Bugün 2009 yılının aralık ayında bu konuşmadan tam 5 yıl sonra Atlas Eğitimin Avustralya-Sydney ofisinde 1 yıl görev yapmış, Londra ofisinin 15 aydır müdürü olarak çalışan bır danışman olacağım aklıma hiç gelmemişti.

Bu konuda kendimi son derece şanslı hissediyorum ancak en büyük şansım eğitim danışmanlığına Atlas Yurtdışı Eğitim Danışmanlığında başlamak oldu. Türkiye’de birçok danışmanlık firması içinden parmakla gösterilen, kalitesini uluslararası kuruluşlarca onaylatmış ilk danışmanlık firması;  eğitim danışmanlığını ‘öğrenci yurtdışına çıkana kadar değil, yurtdışından ülkesine dönene kadar’ kendine borç edinmiş bir danışmanlık bilinciyle bu günlere gelmiş bir firma.

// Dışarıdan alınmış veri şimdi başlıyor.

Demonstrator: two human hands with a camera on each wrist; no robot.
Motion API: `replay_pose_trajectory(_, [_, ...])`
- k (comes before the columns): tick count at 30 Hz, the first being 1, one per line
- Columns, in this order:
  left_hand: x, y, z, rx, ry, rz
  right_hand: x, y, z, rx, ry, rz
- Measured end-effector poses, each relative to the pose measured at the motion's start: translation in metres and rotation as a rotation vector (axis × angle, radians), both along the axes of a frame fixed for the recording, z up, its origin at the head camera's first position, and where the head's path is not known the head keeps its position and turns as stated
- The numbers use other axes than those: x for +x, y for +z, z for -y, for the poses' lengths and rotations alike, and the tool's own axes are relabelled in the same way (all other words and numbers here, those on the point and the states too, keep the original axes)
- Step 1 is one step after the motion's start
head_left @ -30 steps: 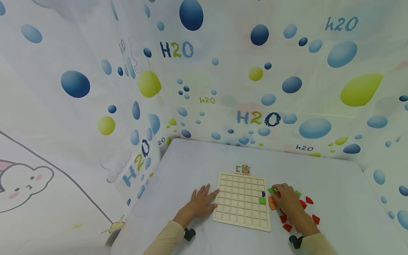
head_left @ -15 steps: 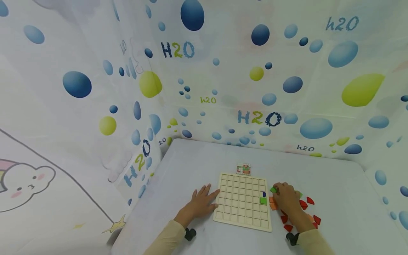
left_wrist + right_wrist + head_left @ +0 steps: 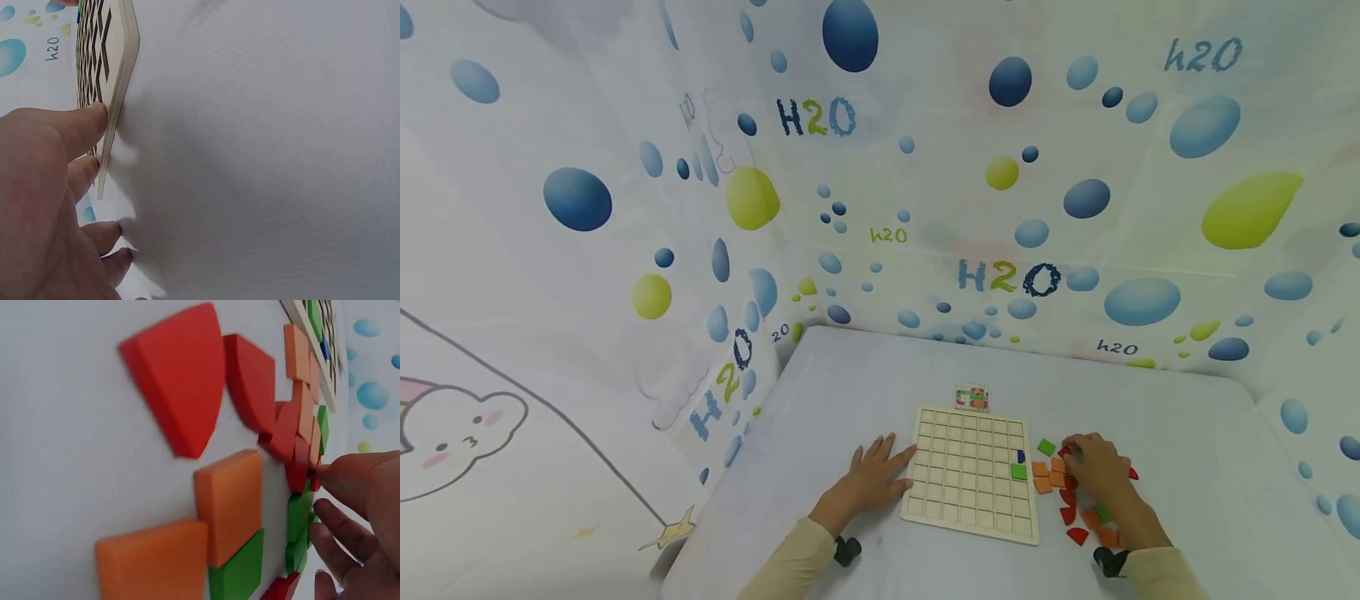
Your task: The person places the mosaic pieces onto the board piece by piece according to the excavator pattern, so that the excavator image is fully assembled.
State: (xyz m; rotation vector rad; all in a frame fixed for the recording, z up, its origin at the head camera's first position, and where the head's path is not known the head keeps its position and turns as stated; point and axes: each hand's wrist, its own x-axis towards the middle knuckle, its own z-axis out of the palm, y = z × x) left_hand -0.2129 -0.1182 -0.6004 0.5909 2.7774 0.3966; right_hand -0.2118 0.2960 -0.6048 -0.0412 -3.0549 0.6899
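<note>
Now the left hand (image 3: 871,477) spreads against the board's edge (image 3: 912,467), the right hand (image 3: 1099,468) amid pieces (image 3: 1043,484), grip unclear.

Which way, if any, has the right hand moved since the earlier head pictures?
Yes, the right hand has moved rightward in the head view, away from the pale board.

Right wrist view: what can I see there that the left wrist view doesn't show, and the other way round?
Only the right wrist view shows the spread of loose red pieces, orange pieces and green pieces, with the right hand up close.

Only the left wrist view shows the left hand, its thumb at the edge of the wooden board, and the "h2O" print.

Both share part of that board, the white table and the bubble-patterned backdrop.
</note>
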Motion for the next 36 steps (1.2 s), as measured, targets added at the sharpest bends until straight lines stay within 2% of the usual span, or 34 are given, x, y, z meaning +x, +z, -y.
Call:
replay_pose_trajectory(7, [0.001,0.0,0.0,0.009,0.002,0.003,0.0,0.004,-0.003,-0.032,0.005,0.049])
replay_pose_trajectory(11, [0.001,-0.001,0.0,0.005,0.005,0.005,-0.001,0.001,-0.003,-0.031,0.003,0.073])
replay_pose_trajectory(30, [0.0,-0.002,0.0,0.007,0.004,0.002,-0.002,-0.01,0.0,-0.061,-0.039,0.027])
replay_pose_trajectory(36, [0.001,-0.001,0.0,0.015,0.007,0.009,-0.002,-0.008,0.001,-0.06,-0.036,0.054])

İşte tam bu noktada yurtdışı eğitim danışmanlığı firmasının öğrencilerini gönderdiği ülkede de öğrencilerinin yanında olabilmesinin önemi ortaya çıkmakta. 

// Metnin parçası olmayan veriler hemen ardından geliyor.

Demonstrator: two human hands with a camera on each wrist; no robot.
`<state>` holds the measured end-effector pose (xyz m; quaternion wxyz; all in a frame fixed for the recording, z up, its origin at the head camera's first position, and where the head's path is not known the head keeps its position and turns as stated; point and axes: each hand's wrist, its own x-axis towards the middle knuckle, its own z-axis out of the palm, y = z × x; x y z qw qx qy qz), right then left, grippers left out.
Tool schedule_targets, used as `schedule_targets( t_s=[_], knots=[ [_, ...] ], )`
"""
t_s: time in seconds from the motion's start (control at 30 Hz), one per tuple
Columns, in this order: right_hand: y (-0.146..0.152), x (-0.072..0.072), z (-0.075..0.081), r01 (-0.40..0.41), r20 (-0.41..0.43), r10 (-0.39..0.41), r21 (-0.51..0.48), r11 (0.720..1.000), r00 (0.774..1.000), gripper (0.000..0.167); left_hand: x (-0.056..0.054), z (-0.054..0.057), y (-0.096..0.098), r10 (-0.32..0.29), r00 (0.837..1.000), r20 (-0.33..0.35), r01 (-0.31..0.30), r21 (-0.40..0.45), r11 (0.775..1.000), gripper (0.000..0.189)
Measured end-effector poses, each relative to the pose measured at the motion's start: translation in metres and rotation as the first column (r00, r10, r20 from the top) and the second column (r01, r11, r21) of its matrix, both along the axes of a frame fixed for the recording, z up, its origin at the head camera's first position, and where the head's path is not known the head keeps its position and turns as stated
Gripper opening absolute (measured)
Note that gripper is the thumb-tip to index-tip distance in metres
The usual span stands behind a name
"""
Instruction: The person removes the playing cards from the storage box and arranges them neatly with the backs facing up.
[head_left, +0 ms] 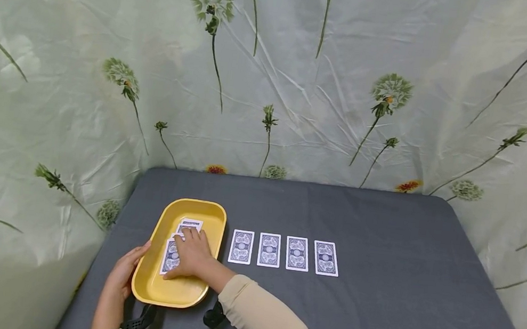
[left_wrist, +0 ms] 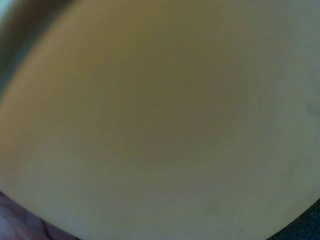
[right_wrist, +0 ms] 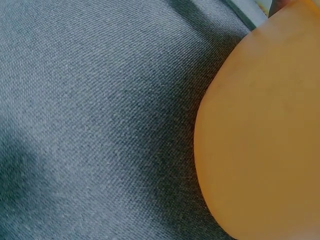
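A yellow tray [head_left: 182,298] sits at the left of the table, with several blue-backed playing cards [head_left: 192,223] lying inside it. My left hand [head_left: 122,273] grips the tray's left side, its fingertips up at the rim. Reaching in over the near right edge, my right hand [head_left: 193,256] holds one face-down playing card [head_left: 170,258] between its thumb at the near end and fingers at the far end. The tray's outer wall [left_wrist: 165,110] fills most of the left wrist view, and its side [right_wrist: 260,140] covers the right of the right wrist view.
To the right of the tray, a row of several face-down playing cards [head_left: 269,251] lies spaced out on the grey cloth-covered table [head_left: 390,285]. Behind the table hangs a pale curtain [head_left: 301,82] with a dandelion print.
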<state>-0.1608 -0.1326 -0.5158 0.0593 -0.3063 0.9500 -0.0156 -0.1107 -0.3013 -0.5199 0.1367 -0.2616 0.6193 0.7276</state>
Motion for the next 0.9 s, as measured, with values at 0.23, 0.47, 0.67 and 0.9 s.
schedule_targets(
  t_s=[0.23, 0.47, 0.67, 0.9],
  knots=[
    [-0.0011, 0.0001, 0.0004, -0.02, -0.022, 0.019, -0.03, 0.999, 1.0, 0.091, 0.0005, 0.0029, -0.001, 0.002, 1.0, 0.009, -0.002, 0.014, 1.0, 0.021],
    [-0.0019, -0.0002, 0.0007, -0.029, 0.0, 0.029, -0.045, 0.999, 1.0, 0.093, 0.002, 0.0036, 0.0001, -0.014, 1.0, -0.018, 0.014, 0.013, 1.0, 0.021],
    [-0.0001, -0.0007, 0.0005, -0.05, -0.002, 0.05, -0.066, 0.997, 0.999, 0.096, 0.0011, 0.0038, 0.0019, -0.007, 1.0, -0.018, 0.008, 0.033, 0.999, 0.02],
    [0.0027, -0.0009, 0.002, -0.06, -0.009, 0.059, -0.11, 0.992, 0.998, 0.093, -0.0003, 0.0031, 0.0043, -0.012, 1.0, -0.016, 0.013, 0.037, 0.999, 0.02]
  ],
)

Sunulan eğitim danışmanlığının kalitesini belirleyen tek unsur öğrencinin memnuniyetidir. Sizin öğrenciniz danışmanlık süreçlerinden ne kadar memnun kalmışsa danışmanlığınız o kadar kaliteli olmuştur.  Hemen ‘herkesi  memnun etmek mümkün mü ‘  sorusunu duyar gibiyim, sunu söylemeliyim hiçbir  eğitim süreci kusursuz, mükemmel değildir,  tabi ki sorunlar, sıkıntılar olacaktır, ancak danışmanlık öğrencinin bu sorun ve sıkıntılara önceden hazırlanıp  bilgilendirilmesi ve gerekli tedbirlerin alınması ile mümkün  olabilmekte.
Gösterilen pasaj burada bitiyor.